TASK PROMPT: For the records below, report how many lines include the word "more". Only the number should appear.

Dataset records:
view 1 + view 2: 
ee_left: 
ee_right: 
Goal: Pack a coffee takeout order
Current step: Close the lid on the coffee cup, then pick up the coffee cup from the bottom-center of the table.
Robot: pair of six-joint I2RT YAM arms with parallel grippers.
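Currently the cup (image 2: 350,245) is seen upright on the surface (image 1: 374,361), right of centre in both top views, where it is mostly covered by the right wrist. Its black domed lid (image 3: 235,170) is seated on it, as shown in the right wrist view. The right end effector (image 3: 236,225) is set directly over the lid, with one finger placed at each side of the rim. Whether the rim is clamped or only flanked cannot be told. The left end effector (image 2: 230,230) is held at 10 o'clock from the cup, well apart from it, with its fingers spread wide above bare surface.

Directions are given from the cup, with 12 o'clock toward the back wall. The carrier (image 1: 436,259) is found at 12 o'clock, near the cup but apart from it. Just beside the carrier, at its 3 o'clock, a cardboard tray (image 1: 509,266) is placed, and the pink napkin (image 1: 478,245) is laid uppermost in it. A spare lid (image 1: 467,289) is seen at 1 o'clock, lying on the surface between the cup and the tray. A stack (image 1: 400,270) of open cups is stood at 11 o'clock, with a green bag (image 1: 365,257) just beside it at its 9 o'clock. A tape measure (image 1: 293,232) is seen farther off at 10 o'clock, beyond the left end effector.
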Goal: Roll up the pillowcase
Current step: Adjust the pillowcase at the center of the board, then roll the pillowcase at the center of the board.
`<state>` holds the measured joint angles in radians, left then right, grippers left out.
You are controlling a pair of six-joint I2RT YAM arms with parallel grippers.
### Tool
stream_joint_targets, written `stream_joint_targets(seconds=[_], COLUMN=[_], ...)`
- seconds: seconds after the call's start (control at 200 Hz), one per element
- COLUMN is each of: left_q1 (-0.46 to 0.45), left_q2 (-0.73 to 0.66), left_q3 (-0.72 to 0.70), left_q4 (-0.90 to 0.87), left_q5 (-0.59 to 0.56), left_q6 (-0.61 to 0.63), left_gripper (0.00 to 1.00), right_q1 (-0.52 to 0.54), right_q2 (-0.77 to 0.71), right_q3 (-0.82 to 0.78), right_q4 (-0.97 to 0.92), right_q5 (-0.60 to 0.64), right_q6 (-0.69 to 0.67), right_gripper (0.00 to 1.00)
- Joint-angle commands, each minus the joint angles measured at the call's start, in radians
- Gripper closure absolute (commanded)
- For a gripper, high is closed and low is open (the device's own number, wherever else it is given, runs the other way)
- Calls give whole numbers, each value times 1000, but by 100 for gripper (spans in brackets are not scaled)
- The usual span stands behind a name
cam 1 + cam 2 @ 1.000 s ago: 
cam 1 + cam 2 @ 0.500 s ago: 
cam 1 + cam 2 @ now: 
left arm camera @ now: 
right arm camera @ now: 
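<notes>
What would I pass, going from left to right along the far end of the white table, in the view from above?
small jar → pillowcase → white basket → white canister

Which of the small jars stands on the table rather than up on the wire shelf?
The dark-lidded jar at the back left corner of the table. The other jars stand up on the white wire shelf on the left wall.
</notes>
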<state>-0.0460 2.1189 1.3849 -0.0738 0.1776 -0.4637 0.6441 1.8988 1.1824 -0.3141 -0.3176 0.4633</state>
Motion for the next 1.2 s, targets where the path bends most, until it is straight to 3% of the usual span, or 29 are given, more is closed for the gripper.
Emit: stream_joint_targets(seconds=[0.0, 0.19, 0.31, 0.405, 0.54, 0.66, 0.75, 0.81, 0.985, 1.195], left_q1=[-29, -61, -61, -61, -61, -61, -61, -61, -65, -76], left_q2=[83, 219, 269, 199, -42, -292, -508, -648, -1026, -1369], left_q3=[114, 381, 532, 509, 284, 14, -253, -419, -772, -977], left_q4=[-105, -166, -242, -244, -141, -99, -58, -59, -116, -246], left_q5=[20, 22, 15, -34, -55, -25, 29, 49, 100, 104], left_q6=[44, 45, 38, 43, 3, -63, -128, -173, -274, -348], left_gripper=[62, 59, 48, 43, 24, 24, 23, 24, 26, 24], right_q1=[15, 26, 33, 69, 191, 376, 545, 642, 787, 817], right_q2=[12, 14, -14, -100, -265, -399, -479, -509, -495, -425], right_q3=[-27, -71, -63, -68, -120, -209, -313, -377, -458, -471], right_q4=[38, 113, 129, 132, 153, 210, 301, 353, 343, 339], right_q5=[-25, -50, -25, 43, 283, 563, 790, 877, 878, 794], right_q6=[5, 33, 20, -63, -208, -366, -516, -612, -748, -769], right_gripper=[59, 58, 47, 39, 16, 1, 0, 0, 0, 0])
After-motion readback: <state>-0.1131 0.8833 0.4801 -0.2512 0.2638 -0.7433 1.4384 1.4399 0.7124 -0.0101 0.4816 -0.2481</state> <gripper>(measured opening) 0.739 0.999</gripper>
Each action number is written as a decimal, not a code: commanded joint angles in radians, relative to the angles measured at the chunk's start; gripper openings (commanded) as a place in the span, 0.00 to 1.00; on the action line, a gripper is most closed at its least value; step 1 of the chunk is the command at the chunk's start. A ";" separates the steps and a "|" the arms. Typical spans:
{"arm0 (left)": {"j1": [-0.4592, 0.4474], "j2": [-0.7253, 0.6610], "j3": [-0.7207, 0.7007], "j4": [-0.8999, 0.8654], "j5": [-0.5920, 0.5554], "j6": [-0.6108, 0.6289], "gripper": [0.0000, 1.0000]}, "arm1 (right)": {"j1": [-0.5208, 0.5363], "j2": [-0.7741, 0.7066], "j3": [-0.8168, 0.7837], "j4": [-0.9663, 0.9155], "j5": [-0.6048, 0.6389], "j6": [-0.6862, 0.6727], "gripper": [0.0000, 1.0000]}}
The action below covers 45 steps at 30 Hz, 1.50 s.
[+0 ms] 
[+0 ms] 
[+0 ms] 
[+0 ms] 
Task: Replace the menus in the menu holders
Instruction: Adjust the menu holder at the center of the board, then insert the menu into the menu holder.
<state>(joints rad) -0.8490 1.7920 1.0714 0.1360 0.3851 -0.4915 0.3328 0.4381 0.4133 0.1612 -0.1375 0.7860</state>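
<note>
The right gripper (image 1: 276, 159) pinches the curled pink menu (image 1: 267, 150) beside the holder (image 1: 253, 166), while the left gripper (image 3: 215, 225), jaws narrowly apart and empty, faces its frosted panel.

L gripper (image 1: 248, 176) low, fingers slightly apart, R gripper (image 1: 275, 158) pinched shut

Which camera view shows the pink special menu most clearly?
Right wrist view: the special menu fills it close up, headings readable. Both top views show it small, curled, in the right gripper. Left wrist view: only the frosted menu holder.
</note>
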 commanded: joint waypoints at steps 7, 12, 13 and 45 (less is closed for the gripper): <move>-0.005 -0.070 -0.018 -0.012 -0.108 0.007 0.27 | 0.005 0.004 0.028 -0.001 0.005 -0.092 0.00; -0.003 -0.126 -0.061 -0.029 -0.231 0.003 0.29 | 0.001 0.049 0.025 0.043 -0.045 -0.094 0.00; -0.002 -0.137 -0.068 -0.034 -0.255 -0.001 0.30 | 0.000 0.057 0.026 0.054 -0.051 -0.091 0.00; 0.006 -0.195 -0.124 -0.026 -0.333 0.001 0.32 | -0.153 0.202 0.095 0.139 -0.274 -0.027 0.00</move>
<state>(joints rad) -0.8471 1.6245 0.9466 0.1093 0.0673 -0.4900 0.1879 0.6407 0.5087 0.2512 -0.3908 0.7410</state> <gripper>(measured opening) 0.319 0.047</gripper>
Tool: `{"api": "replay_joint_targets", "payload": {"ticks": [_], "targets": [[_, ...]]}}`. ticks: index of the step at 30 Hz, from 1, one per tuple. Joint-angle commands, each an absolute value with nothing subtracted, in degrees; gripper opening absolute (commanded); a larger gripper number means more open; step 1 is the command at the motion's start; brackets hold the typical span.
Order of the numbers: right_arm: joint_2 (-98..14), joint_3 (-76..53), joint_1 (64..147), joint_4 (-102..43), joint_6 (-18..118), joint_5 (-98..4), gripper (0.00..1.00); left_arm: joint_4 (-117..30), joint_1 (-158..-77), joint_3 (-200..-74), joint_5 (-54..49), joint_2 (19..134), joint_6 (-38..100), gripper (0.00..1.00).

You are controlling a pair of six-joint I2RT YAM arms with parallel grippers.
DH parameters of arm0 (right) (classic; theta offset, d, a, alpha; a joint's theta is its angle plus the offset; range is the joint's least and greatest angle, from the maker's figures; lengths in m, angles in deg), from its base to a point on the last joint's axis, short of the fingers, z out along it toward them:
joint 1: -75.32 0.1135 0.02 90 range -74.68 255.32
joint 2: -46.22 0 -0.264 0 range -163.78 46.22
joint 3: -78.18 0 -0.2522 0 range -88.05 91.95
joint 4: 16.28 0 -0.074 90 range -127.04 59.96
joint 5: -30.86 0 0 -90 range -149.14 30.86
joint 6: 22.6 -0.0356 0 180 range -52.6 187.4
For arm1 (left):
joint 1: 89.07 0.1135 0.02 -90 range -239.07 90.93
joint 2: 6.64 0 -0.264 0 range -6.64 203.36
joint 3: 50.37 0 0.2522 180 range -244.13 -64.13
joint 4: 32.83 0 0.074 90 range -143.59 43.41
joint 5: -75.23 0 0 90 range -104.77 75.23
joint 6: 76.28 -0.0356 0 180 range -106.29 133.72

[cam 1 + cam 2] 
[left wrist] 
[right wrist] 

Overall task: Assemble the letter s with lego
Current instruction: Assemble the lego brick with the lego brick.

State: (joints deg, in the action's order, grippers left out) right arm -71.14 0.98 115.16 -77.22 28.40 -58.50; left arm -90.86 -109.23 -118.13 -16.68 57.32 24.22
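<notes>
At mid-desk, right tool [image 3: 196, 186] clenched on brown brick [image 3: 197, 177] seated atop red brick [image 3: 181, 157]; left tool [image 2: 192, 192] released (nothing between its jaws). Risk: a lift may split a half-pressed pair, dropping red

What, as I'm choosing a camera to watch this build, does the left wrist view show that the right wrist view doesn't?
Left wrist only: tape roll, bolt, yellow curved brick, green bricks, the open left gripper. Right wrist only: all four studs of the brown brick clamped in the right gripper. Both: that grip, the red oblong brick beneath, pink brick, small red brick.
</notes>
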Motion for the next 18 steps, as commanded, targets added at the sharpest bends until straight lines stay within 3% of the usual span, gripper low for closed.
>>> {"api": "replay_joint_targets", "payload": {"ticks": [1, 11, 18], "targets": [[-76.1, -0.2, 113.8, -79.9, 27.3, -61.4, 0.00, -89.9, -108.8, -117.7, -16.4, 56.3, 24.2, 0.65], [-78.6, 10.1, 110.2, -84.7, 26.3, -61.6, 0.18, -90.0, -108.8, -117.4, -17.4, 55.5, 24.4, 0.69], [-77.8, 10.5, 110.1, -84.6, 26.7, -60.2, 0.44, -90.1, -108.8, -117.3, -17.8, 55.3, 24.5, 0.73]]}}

SOLUTION TO THIS EXERCISE: 2